*YOUR GOAL:* Starting at the line with "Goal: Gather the", repeat every line exactly until the records end, including the last one.

*GIVEN DATA:*
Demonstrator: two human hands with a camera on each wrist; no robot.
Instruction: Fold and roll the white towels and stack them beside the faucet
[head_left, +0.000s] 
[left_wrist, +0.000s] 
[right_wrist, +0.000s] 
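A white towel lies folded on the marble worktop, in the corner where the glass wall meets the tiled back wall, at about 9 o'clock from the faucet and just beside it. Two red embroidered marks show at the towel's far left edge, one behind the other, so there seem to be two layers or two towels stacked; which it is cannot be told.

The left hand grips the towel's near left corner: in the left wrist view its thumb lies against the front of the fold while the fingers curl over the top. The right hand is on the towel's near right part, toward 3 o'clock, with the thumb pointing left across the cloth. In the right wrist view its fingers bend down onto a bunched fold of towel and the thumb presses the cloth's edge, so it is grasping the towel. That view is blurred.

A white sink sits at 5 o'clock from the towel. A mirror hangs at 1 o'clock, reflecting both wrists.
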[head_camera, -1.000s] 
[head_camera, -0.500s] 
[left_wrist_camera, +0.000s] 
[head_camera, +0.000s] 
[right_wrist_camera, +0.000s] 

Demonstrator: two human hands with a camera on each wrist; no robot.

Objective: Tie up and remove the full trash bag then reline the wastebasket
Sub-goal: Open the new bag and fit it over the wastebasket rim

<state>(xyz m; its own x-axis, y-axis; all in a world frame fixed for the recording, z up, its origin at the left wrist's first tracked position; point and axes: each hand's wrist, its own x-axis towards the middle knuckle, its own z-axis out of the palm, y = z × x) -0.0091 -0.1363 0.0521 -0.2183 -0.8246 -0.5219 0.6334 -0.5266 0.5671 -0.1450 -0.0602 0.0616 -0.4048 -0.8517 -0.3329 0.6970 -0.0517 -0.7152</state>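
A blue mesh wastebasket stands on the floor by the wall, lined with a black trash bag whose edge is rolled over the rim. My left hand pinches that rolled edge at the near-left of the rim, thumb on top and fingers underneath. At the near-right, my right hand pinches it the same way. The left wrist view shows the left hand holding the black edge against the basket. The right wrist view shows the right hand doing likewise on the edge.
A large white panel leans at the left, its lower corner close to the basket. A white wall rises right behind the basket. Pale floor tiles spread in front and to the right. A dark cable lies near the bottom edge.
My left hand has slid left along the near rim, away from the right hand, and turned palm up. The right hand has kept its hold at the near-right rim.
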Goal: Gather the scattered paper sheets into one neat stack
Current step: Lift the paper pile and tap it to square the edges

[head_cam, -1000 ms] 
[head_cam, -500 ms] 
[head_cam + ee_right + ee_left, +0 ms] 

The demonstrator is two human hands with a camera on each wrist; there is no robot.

*RESULT FOR THIS EXERCISE:*
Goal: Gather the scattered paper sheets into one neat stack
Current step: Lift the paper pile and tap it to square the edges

[head_cam, -1000 ms] 
[head_cam, -500 ms] 
[head_cam + ee_right + ee_left, +0 ms] 

The demonstrator is two human hands with a camera on each wrist; there is no robot.

Nothing further remains in the output.